The person’s age, family history, and other risk factors will determine the recommended colorectal cancer screening schedule. In general, screening should start at age 45 and last until age 75 for people with average risk. Those who have a family history of colorectal cancer or other risk factors might need to start screening sooner or have more frequent screenings. It is crucial to discuss your unique risk factors and the suggested screening regimen with your healthcare professional.

How is colorectal cancer treated?

The stage and location of the disease, the patient’s general health, and the patient’s preferences all affect how colorectal cancer is treated. Surgery, radiation therapy, chemotherapy, targeted therapy, or a combination of these methods may all be used as treatment options.

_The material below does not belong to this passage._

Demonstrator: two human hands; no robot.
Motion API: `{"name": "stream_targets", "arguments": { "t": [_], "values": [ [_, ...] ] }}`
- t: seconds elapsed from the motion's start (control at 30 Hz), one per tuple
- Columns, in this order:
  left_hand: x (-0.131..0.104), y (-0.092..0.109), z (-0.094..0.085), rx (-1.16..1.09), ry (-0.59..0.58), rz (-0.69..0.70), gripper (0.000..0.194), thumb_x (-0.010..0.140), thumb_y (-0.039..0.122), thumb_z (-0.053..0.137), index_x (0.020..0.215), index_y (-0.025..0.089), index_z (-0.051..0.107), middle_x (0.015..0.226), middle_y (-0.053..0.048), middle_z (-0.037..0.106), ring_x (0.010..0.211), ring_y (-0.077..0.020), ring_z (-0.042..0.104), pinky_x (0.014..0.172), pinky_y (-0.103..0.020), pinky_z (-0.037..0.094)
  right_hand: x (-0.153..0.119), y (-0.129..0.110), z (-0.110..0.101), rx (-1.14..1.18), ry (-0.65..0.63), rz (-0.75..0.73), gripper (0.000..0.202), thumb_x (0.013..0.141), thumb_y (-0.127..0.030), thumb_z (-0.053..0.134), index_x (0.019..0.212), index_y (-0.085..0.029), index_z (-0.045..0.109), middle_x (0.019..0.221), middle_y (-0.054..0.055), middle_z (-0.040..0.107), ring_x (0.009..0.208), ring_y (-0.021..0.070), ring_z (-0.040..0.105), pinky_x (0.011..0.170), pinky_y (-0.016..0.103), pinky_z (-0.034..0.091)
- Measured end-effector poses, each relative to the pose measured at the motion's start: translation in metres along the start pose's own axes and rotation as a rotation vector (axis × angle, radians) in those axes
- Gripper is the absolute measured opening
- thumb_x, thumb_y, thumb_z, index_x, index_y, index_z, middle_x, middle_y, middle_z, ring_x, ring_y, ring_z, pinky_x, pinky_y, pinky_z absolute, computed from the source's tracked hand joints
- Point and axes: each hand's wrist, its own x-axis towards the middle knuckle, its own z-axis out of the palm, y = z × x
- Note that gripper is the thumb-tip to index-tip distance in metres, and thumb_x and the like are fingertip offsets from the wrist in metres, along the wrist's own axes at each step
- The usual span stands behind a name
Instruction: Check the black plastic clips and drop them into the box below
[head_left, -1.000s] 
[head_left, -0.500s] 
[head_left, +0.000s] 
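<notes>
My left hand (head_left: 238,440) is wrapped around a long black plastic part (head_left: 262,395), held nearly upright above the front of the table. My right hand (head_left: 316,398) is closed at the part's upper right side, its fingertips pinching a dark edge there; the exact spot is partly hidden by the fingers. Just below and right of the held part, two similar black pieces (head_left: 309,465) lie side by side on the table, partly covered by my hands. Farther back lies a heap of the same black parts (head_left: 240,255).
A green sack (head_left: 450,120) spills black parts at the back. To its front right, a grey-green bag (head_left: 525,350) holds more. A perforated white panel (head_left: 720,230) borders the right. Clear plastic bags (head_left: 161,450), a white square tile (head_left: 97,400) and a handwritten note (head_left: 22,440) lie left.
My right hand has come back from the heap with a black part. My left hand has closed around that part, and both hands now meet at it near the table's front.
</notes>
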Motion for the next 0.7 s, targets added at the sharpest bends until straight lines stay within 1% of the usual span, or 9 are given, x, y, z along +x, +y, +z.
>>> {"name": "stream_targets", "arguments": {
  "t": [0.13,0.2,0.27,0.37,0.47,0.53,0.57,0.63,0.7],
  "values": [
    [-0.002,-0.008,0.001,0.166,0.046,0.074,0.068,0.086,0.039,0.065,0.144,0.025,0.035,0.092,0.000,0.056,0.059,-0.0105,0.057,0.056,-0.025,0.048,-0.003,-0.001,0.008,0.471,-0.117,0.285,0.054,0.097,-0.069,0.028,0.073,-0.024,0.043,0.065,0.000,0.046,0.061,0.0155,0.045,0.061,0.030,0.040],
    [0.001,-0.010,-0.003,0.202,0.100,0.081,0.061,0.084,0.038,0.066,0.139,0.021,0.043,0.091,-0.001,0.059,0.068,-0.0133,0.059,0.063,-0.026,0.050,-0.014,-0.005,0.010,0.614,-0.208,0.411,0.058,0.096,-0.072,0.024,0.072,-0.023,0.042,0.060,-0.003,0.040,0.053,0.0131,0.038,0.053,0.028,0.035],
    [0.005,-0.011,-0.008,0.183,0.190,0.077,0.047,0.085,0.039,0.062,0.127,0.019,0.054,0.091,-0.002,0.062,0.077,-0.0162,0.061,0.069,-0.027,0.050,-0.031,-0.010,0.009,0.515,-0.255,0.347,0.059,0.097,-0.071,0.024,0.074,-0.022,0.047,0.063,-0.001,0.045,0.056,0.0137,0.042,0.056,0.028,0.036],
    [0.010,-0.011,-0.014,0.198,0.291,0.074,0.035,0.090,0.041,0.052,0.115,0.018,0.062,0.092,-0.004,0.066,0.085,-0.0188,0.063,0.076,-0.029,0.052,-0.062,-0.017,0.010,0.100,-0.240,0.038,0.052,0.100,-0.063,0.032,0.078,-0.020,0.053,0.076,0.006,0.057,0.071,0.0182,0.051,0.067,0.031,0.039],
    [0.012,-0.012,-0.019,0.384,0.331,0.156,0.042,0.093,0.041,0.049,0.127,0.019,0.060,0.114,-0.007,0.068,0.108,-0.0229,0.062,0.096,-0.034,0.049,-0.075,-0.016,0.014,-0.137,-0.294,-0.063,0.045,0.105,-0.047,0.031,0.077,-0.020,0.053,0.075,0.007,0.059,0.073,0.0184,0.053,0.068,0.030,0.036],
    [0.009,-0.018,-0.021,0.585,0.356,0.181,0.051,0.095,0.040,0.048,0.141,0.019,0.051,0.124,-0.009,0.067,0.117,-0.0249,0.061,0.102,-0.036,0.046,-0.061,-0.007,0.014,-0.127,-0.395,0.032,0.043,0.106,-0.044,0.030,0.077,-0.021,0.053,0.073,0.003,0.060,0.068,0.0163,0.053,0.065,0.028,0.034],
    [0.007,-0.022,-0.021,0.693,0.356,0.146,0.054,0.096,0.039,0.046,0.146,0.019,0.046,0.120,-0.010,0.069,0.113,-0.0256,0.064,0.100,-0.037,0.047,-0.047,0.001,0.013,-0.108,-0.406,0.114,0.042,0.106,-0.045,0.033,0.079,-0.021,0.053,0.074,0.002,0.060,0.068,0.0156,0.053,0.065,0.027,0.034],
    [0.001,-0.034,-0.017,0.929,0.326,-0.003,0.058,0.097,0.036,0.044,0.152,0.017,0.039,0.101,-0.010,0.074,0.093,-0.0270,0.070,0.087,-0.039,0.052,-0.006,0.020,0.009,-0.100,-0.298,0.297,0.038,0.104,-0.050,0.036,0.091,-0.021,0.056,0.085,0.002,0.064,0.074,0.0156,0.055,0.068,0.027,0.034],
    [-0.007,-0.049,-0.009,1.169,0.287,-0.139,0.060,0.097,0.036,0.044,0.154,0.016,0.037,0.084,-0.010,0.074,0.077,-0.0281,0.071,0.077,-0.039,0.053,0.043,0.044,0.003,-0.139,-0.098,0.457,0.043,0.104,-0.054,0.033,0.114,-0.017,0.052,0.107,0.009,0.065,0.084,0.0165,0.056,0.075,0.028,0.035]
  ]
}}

  • Surgery: The main course of therapy for colorectal cancer is often surgery. The aim of surgery is to remove the tumour and any lymph nodes that are involved. The surgeon could occasionally additionally need to cut out a section of the colon or rectum. A temporary or permanent colostomy, which includes redirecting the faeces to a bag outside the body, may be required for some individuals after surgery.
  • High-energy radiation is used in radiation treatment to eliminate cancer cells. It is frequently used in conjunction with surgery, chemotherapy, or both to assist reduce the tumour before surgery or to eradicate any cancer cells that may still be present after surgery.
  • Chemotherapy: Drugs are used in chemotherapy to destroy cancer cells. It may be administered before to, following, or in conjunction with radiation therapy. Chemotherapy medications can be administered intravenously or orally.
  • Targeted therapy is a more recent form of cancer treatment that specifically targets certain proteins or genes that support the growth and division of cancer cells. Chemotherapy is frequently used with it.

In addition to these therapies, patients may also get supportive care to assist manage symptoms and enhance quality of life, such as dietary counselling or pain management.

Working with a group of medical professionals, such as a radiation oncologist, a surgeon, and a medical oncologist, is crucial to creating a treatment strategy that is customised to the patient’s unique requirements and preferences. To address any long-term therapy adverse effects and to check for any symptoms of recurrence, regular follow-up care is essential.